Flaubert problematized meaning, so that readers were encouraged to think, and he emphasized the need for the writer to remain impersonal: one should not write oneself. He thought his notes and drafts would show “the complicated machinery [he used] to make a sentence” (Williams, p. 166). De Biasi explains that the machinery consisted of five phases.

• First, came what Flaubert called the “old plan,” which would change as the project developed. In this stage, Flaubert would daydream around his subject, imagine his characters and their psychology, imagine key scenes, choose locations, and perhaps do some research such as reading, visiting places, interviewing. He continued until he could see the story in his mind’s eye.

• Second, Flaubert wrote what he called scenarios, which contained main lines of the narrative but in a very unfinished fashion, with semi-formed phrases, and with names and places signified by x, y, z. In this way he explored vast territories and created, as it were, a set of signposts.

• Flaubert’s third stage was to write expanded drafts. Sentences and paragraphs started to take shape as he explored many possibilities of the narrative. The pages of these drafts were thick with corrections and insertions between the lines and in the margins. At this stage he might do more location work, less to check for accuracy than to see scenes through the eyes of each of his characters.

• In the fourth stage, the labor of style began. In a series of drafts, elimination occurred: a page might be reduced to a phrase, and large parts of the expansive drafts were deleted. At this stage also, the text was subjected to the test of reading aloud. Further drafting occurred until everything fitted together, like a musical score, to be heard by an imagined reader.

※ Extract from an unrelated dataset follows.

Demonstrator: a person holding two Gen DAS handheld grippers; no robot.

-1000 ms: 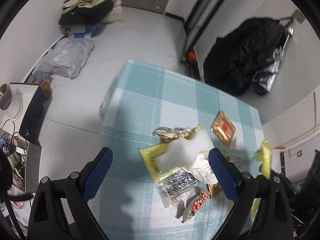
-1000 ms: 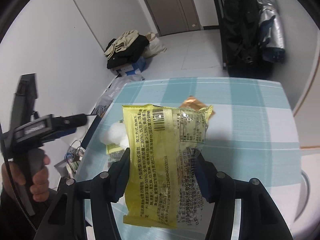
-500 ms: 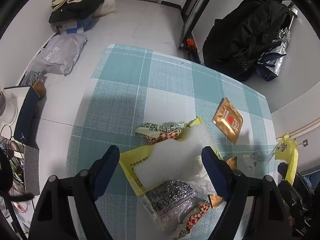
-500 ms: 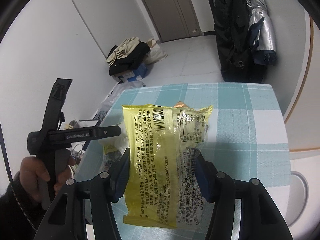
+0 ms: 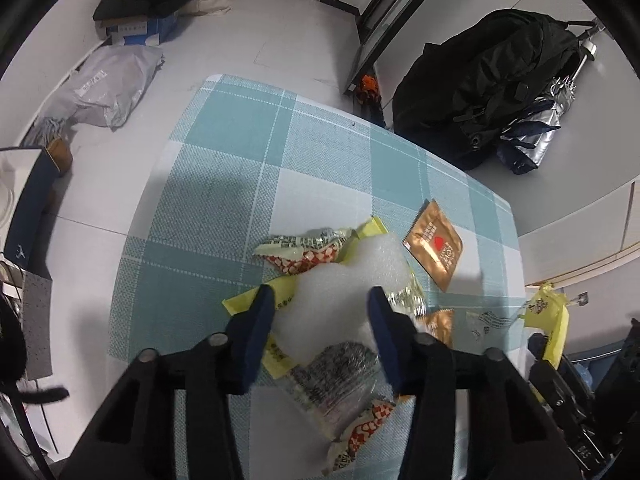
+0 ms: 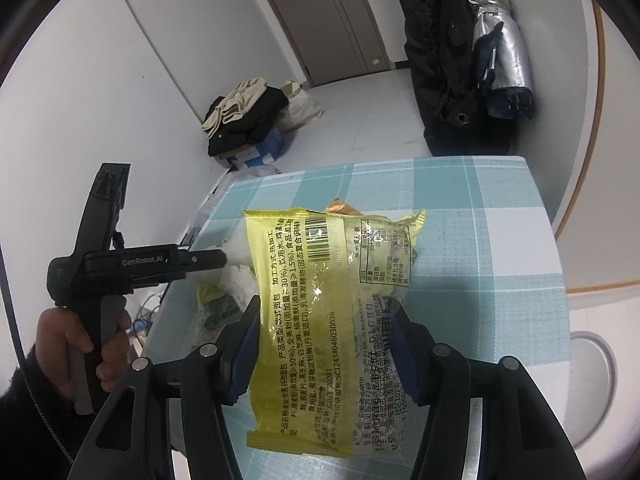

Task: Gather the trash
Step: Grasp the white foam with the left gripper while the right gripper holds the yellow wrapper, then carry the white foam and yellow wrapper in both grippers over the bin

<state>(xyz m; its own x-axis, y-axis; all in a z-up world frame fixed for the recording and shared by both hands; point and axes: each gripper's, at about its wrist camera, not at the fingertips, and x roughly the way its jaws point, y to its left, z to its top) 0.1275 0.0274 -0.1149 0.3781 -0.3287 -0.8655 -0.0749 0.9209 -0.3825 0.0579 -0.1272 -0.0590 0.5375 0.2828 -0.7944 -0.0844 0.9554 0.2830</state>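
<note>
A pile of trash lies on the teal checked tablecloth (image 5: 224, 168): a white foam sheet (image 5: 344, 288), a yellow wrapper (image 5: 276, 352) under it, a red-and-white snack wrapper (image 5: 304, 252), a clear crinkled bag (image 5: 340, 380) and a brown sachet (image 5: 434, 246). My left gripper (image 5: 322, 302) sits over the foam sheet with its jaws closed in around it; the foam bulges between the pads. My right gripper (image 6: 326, 320) is shut on a yellow bread bag (image 6: 328, 300) and holds it up above the table. The left gripper also shows in the right wrist view (image 6: 200, 260).
A black bag and a silver umbrella (image 5: 500, 92) stand beyond the far table edge. Clothes on a blue box (image 5: 148, 4) and a grey parcel bag (image 5: 108, 84) lie on the floor at left. A white round object (image 6: 588, 376) sits below the table's right side.
My left gripper has come down over the foam sheet and its jaws have closed from wide open onto it. My right gripper still holds the yellow bag, lifted a little higher.
</note>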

• Fifth, a final draft was produced, with no further corrections.

Flaubert described how he thought the artist recapitulates human history during the phases of creation:
At first, confusion, a general view, aspirations, bedazzlement, everything is mixed up (the barbarian epoch); then analysis, doubt, method, the arrangement of the parts, the scientific era—finally he returns to the initial synthesis executed more broadly (Williams, p. 167).
(This passage is taken from Oatley and Djikic, 2008; about which we will write a research bulletin at a later date.)

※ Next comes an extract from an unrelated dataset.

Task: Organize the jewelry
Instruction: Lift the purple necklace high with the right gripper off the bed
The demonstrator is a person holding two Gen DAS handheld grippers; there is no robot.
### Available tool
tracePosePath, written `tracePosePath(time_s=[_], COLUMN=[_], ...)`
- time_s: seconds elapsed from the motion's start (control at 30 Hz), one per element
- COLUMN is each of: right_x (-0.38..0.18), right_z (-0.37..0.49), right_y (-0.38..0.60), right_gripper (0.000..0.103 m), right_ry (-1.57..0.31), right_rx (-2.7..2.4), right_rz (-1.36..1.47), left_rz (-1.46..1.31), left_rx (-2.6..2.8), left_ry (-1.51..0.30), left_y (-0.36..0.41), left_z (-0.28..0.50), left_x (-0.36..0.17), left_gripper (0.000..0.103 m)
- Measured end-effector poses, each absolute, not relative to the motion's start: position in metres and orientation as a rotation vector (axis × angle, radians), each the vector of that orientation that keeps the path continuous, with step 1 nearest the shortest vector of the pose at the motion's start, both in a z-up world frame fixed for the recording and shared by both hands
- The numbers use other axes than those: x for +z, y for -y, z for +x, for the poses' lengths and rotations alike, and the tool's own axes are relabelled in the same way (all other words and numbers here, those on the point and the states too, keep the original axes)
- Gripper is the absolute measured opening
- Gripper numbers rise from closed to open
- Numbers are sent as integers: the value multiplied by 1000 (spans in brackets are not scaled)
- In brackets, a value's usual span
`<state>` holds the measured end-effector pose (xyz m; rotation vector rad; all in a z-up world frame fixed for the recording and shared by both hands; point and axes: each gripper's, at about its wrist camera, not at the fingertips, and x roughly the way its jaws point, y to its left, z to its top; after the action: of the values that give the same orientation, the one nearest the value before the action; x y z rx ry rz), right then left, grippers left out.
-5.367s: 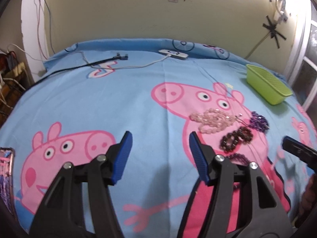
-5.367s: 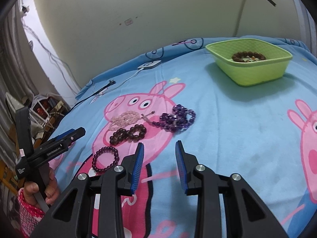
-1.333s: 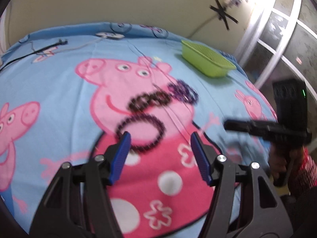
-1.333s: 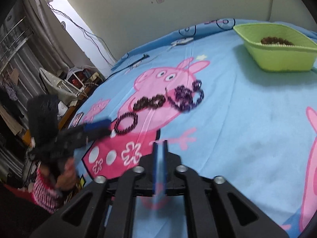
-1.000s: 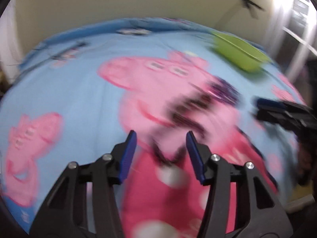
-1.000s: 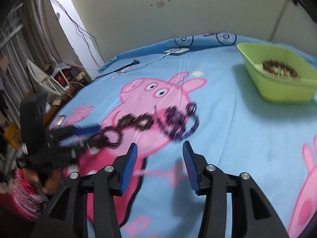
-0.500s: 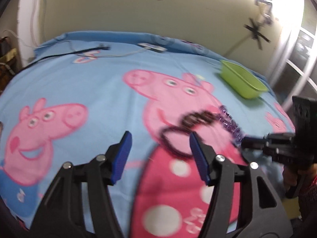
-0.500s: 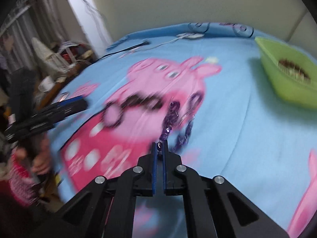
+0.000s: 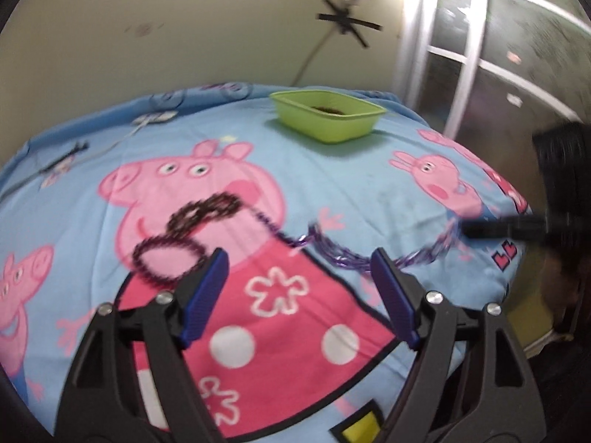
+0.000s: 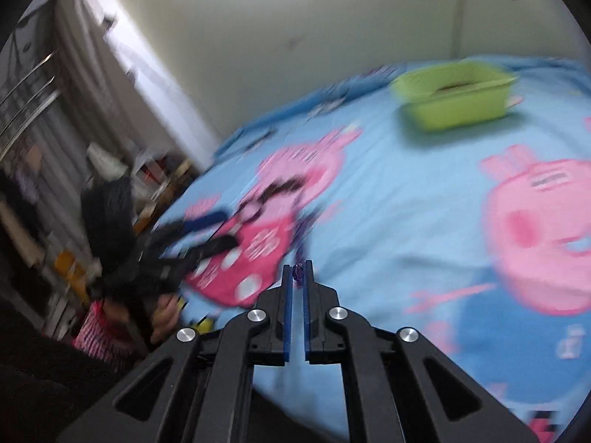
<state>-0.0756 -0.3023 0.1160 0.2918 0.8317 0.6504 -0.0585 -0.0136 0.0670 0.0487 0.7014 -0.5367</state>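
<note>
Cartoon-pig bedsheet point(image 9: 332, 170), green basket point(image 9: 327, 114) at the far end with some beads already in it. Right gripper point(image 10: 297, 277) is pinched shut on the purple necklace point(image 9: 343, 254), its chain trailing across the sheet. Left gripper point(image 9: 299, 277) has just been opening wide, nothing between its jaws. Two dark bracelets point(image 9: 184, 236) wait. Looks like mid-carry; next, lift the chain clear and drop it into the basket.

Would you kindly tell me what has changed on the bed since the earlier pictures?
The right tongs have shut on the purple necklace and are dragging it out of its heap, stretched across the sheet. The pale pink beads are gone. The left tongs have just been opening, nothing between them. The two dark bracelets and green basket stayed put.
</note>
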Motion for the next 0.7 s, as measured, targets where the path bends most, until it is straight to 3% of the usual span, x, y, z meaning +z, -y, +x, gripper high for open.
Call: tracePosePath(time_s=[0.5,0.53,0.6,0.7], right_x=[95,92,89,90], right_z=[-64,-65,-68,-73], right_y=[403,404,404,396], right_gripper=[0,17,38,42], right_ry=[-766,-776,-780,-765], right_rx=[343,343,337,337], right_rz=[395,382,345,236], left_rz=[381,415,469,507], left_rx=[-807,-821,-820,-815], left_ry=[-704,-707,-721,-779], left_y=[143,153,167,173], left_z=[-51,-52,-52,-44], left_x=[65,62,54,40], left_gripper=[79,79,79,79])
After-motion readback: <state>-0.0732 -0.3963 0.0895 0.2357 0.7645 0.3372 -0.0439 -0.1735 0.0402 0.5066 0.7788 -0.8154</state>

Pierre-Marc de Biasi (2002). Flaubert: The labor of writing. In A.-M. Christin (Ed.), A history of writing (pp. 340-341). Paris: Flammarion.

Gustave Flaubert (1857). Madame Bovary (with an introduction by Mary McCarthy, M. Marmur, Trans.). New York: New American Library (current edition 1964).

Keith Oatley & Maja Djikic (2008). Writing as thinking. Review of General Psychology, 12, 9-27.

Tony Williams (2004). The writing process: scenarios, sketches and rough drafts. In T. Unwin (Ed.), The Cambridge companion to Flaubert (pp. 165-179). Cambridge: Cambridge University Press.

1 comment:

Anonymous said...

Today I read and greatly enjoyed your little piece on the Five Stages of Flaubertian composition.  The fourth stage, if I recollect, is the one where the prose is tested by reading aloud.  Flaubert talks about putting the text to the test of his "gueuloir";  and I recall being somewhat humiliated, when we learned about this in high school,  when I discovered that his "gueuloir" was simply his mouth, and not, as I had imagined, a long echoing gallery in a large house in which he would shout ("gueuler") each sentence.